Si la nature pouvait parler, que dirait-elle ? Si la nature pouvait crier, que crierait-elle ? Peut-être que 400 catastrophes la touchent chaque année. Ou peut-être nous mettrait-elle en garde de ce qu’elle nous réserve…

Nous avons tous déjà entendu parler d’ouragans, de tempêtes, d’inondations ou de feux de forêt ravageant tout sur leur passage. On a déjà tous vu un titre d’actualité anxiogène à ce propos, dans un journal entre nos mains ou à la télé. Et il serait naïf de penser que les catastrophes n’ont lieu que dans les récits ou dans ce que rapportent les médias. Elles sont, certes, l’imaginaire de certains, mais la réalité d’autres. 

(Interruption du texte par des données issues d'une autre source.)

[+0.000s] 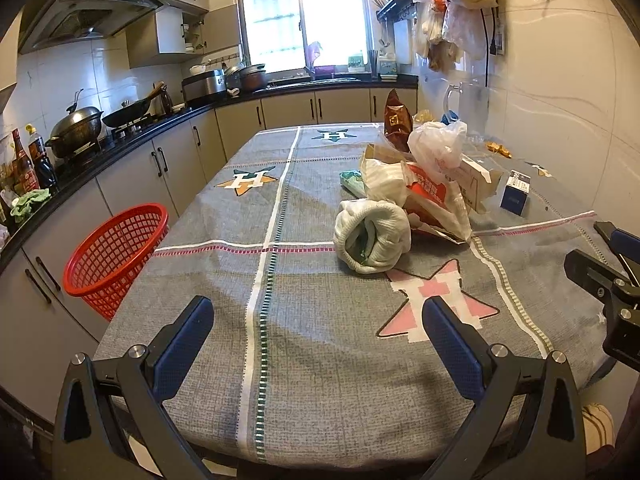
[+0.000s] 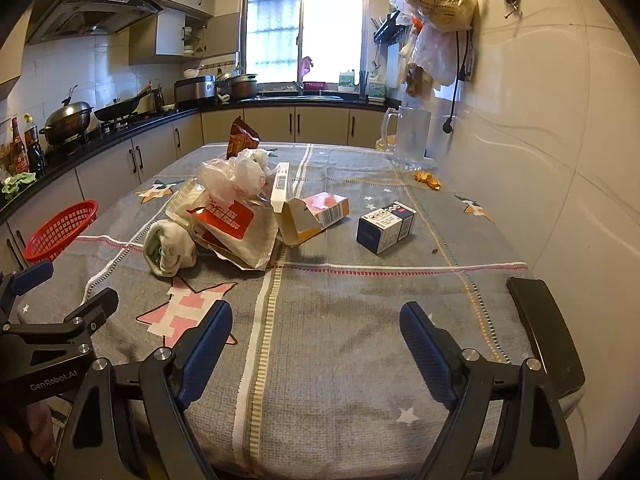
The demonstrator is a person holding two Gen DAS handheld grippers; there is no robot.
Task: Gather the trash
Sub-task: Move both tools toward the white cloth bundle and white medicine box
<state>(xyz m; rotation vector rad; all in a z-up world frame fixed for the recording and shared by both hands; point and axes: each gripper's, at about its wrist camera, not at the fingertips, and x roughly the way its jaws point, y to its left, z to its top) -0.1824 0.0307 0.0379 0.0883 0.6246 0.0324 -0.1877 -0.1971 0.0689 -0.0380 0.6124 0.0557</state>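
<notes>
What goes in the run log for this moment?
left gripper: open, empty | right gripper: open, empty | trash pile: untouched on table | red basket: beside table

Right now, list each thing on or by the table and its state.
left gripper: open, empty
right gripper: open, empty
red basket: upright, beside table
orange carton: flap open, on its side
blue box: closed, on its side
glass mug: upright

2 boxes: open carton (image 2: 308, 216), blue box (image 2: 386, 226). 1 basket (image 1: 116, 256), 1 glass mug (image 2: 410, 138), 1 sock roll (image 1: 372, 238), approx 3 bags (image 2: 236, 216).
</notes>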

Certains désastres naturels n’ont même pas encore eu lieu. Des catastrophes invisibles, silencieuses, qui se préparent lentement sous nos pieds. Parlons, pour une fois, de ces menaces qui planent au-dessus de certains d’entre nous et qui pourraient surgir sans prévenir.

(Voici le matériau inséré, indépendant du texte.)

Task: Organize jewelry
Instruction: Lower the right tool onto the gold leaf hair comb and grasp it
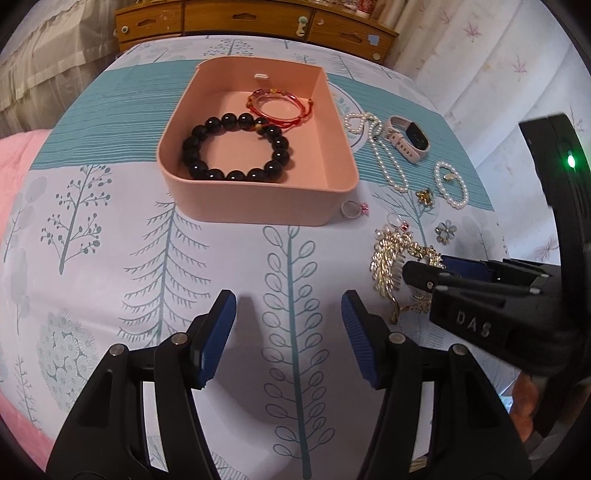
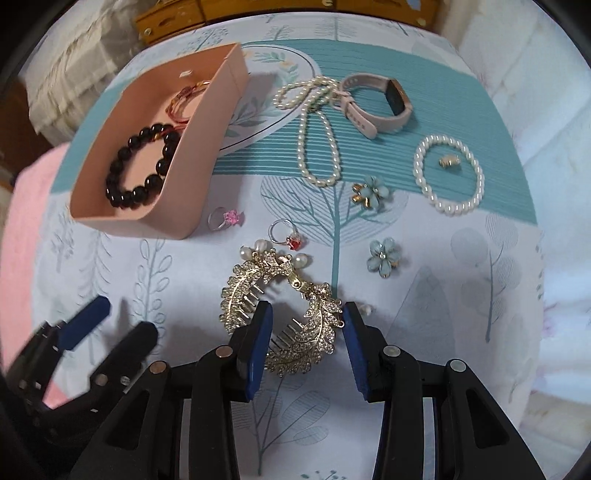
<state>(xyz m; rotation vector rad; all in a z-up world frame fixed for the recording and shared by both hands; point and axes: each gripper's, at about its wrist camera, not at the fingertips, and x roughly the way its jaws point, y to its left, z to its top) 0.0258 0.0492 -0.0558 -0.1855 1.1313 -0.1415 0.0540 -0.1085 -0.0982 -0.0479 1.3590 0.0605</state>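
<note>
A pink tray [image 1: 266, 201] [image 2: 207, 147] on the bed holds a black bead bracelet [image 1: 236, 147] [image 2: 140, 170] and a red bangle [image 1: 280, 105]. A gold rhinestone hair comb [image 2: 280, 306] [image 1: 388, 266] lies to the right of the tray. My right gripper [image 2: 306, 339] [image 1: 424, 273] is open, with its jaws on either side of the comb's right half. My left gripper [image 1: 288, 332] [image 2: 110, 325] is open and empty, low over the bedsheet in front of the tray.
Loose on the sheet: a pearl necklace [image 2: 317, 129], a pink watch [image 2: 373, 103], a pearl bracelet [image 2: 448, 173] around a gold bead [image 2: 448, 161], two blue flower clips [image 2: 371, 192] [image 2: 384, 256], a pink ring [image 2: 227, 218], a red ring [image 2: 288, 236]. A wooden drawer unit [image 1: 255, 20] stands behind.
</note>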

La faille de Cascadia, menace géologique inquiétante

Au large de la côte Pacifique de l’Amérique du Nord, la Cascadia Subduction Zone s’étend sur près de 1000 kilomètres. Dans cette région, une plaque tectonique océanique glisse lentement sous la plaque nord-américaine. Ce phénomène, appelé zone de subduction, accumule de gigantesques tensions dans la croûte terrestre et il est aujourd’hui certain que cette tension finira par se libérer un jour. 

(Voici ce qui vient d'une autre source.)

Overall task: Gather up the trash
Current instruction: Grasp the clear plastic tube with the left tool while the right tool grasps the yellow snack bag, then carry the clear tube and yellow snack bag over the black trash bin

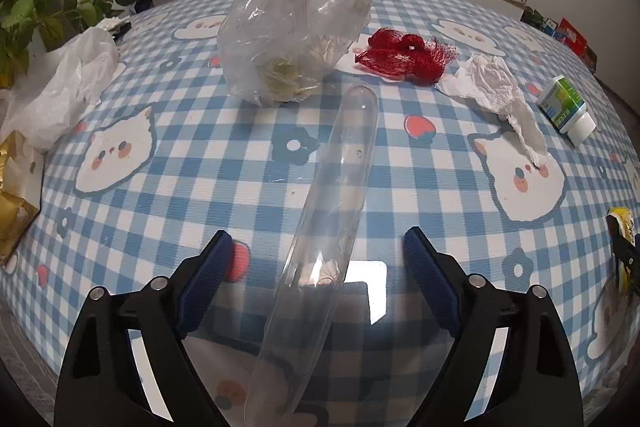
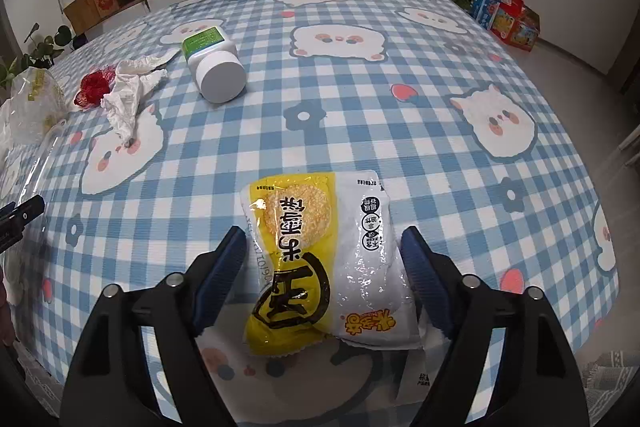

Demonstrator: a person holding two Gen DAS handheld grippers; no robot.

La dernière fois que cela s’est produit, c’était le 26 janvier 1700, il y a 326 ans. Ce jour-là, un immense tremblement de terre a frappé la région avec une magnitude estimée à 9. Le séisme a généré un tsunami qui a traversé l’océan Pacifique avant d’atteindre les côtes du Japon plusieurs heures plus tard. Les données géologiques révèlent qu’au moins 13 événements de ce type ont eu lieu. Dans l’histoire, ce phénomène se produit tous les 300 à 900 ans. 

Brienz, un village sous surveillance 

Plus proche d’ici, le village de Brienz, en Suisse, est connu pour être sous la menace d’un éboulement de la montagne sur laquelle il est installé. Depuis plusieurs années, les habitants voient leur montagne se fissurer et se déplacer lentement. En 2023, le village a été évacué, la menace étant imminente. Une partie s’était finalement détachée, s’arrêtant juste au-dessus du village. Aujourd’hui, les habitants ont, pour certains, pu regagner leurs maisons sous une surveillance constante, malgré le danger qui n’a pas disparu. D’autres villages alpins n’ont cependant pas eu cette chance. À Blatten, un glissement de terrain causé par l’effondrement d’un glacier a récemment frappé la région et englouti le village. Une leçon tragique pour nous rappeler que dans les Alpes, la montagne peut parfois reprendre brutalement ce qu’elle semblait avoir laissé aux hommes.

La Terre se révolte

Les océans montent, engloutissent lentement les côtes. Des tempêtes frappent avec une fréquence inédite. Les forêts brûlent, dévorées par des feux gigantesques. Des villes sont noyées sous des pluies diluviennes. Dans certaines régions, la terre tremble avec une intensité folle, tandis que des glaciers autrefois immobiles se brisent et glissent vers la mer. Mais tout cela ne se limite pas à notre planète. Comme dans un ballet d’une beauté presque tragique, la Terre suit ses propres cycles qui influencent les climats et les marées sur des échelles de temps absurdes. Partout, les catastrophes naturelles se mélangent, donnant l’impression que le monde lui-même se désorganise. L’impression que tout tend vers une fin inexorable, indélébile dans la trame de l’histoire de l’univers.

La nature est éphémère. Le monde tend vers le désordre. L’univers tend vers sa propre fin. Mais levons la tête pour nous rendre compte que la seule chose qui se bat contre la fin, c’est la vie.